Terhadap sesama manusia yang menderita, banyak kali kita mengabaikannya. Di sisi lain, kita yang suka memunggungi orang-orang kecil dan terbuang, kita pula yang paling rajin beribadah. Kita berdoa kepada Tuhan Allah. Suatu paradoks yang sedang menjadi kenyataan hidup sehari-hari.
Kita mengambil contoh sederhana. Setiap waktu kita beribadah. Kita berdoa kepada Tuhan Allah yang tidak terlihat, tetapi kita begitu mudah menolak orang miskin, tanpa berdialog dengan mereka. Atau, kita begitu rajin pergi ke rumah ibadah, melaksanakan setiap aturan dan ajaran agama secara ketat, tetapi kita tidak bisa memberikan segelas air kepada orang yang meminta air atau mereka yang lapar?
Sebelum terlalu jauh bertemu Sang Ilahi, di tempat tersembunyi, tunjukkanlah kasih kepada yang ada di depan mata kita. Kita tidak harus memberikan orang miskin uang dan makanan, Â tetapi kita dapat menolong mereka melalui pilihan sikap dan tindakan kebijakan yang berpihak pada mereka. Kita mengambil contoh konkret. Bagaimana sikap kita terhadap orang-orang miskin yang tidak bisa mengakses layanan BPJS Kesehatan karena belum terdaftar? Bagaimana kita bisa menolong orang-orang kecil yang tidak memiliki dokumen KTP, KK, akta lahir, anak, KIA, dan lain-lain?
Kekinian, kita menyaksikan penderitaan manusia yang luar biasa. Orang miskin semakin banyak. Perang tidak berkesudahan. Orang meninggalkan tanah kelahiran dan mengungsi demi mencari aman dan selamat. Perempuan dan anak-anak paling banyak menderita. Mereka pula yang paling banyak menjadi korban.
Di hadapan penderitaan manusia dan perang, di manakah akal budi dan hati nurani kita? Di manakah Tuhan Allah, Sang Ilahi, penguasa langit dan bumi? Mengapa tangan-Nya terlalu lama terkatup, membiarkan penderitaan manusia dan perang di antara manusia ciptaan-Nya berlanjut?

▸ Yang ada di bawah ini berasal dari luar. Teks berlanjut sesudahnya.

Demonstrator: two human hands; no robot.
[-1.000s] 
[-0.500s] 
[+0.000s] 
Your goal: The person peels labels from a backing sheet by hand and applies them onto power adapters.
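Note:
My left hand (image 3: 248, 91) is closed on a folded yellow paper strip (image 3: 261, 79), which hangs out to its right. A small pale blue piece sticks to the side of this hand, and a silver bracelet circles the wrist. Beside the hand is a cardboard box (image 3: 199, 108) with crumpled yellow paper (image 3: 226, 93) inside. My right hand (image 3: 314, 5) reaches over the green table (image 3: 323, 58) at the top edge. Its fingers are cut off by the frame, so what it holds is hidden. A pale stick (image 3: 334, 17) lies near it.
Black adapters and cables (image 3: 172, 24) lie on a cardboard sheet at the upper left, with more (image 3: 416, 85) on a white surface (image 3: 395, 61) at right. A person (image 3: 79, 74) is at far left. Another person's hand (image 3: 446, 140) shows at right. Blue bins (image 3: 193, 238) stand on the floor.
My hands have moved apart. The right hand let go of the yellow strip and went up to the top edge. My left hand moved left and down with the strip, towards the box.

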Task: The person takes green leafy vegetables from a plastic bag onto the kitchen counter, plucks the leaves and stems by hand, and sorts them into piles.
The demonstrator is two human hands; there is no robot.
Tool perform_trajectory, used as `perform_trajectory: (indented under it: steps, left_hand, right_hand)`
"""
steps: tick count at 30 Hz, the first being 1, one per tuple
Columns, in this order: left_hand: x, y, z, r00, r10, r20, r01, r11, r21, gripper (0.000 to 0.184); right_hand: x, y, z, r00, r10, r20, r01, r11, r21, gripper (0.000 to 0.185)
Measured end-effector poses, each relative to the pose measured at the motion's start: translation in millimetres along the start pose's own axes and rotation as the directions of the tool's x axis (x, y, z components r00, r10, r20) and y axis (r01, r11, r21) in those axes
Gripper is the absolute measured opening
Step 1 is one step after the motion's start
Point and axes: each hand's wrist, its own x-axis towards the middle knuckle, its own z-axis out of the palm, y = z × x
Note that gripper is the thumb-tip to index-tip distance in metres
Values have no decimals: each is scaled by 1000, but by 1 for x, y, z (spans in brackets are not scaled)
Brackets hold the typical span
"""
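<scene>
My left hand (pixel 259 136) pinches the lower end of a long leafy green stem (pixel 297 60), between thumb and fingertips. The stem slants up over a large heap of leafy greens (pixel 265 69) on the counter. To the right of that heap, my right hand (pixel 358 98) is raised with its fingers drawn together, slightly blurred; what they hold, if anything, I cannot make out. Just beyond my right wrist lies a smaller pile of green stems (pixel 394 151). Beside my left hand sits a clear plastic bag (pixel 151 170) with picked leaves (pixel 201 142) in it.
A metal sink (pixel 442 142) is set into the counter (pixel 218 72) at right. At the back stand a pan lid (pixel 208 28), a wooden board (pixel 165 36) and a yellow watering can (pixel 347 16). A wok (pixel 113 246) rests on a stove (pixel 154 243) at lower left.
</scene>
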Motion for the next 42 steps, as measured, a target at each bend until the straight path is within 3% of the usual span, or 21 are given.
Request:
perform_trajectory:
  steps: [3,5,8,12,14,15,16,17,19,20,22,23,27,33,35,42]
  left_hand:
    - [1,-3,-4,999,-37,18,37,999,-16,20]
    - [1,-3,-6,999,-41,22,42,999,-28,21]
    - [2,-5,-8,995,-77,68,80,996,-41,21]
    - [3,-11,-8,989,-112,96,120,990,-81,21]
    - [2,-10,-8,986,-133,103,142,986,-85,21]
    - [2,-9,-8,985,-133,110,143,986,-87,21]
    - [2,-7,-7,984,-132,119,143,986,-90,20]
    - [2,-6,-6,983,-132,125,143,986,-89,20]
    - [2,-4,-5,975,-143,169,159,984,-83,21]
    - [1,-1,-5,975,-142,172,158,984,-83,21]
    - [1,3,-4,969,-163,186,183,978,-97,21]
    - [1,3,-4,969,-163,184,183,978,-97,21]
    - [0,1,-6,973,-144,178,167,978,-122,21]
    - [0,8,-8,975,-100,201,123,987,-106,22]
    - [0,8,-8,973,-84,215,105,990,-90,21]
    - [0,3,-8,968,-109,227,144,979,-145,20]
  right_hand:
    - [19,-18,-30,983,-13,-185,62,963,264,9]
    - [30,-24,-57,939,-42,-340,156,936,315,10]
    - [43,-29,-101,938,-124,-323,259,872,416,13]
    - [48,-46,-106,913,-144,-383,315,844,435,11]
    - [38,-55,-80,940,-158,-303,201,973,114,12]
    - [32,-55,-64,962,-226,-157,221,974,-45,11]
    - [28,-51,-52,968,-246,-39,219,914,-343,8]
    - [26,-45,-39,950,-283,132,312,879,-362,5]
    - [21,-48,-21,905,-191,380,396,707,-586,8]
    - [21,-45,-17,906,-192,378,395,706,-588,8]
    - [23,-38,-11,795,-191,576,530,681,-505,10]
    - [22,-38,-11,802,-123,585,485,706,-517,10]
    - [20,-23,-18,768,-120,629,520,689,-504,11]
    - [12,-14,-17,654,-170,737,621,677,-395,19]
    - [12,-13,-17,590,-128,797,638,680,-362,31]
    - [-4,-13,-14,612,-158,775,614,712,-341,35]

Sebuah ajakan sederhana. Di hadapan penderitaan, kita bisa bikin apa? Apakah kita akan diam saja? Ataukah kita tergerak untuk melakukan sesuatu yang dapat membantu sesama kita yang menderita? Kita memiliki pilihan sikap dan tindakan. Kita sendiri harus memilih dan melakukannya! Dan, Sang Ilahi pasti menolong. Sebab, untuk segala sesuatu yang baik, Dia tidak membiarkan kita berjalan sendiri! Amin.  [Merauke, 23 April 2024;  14.00 WIT].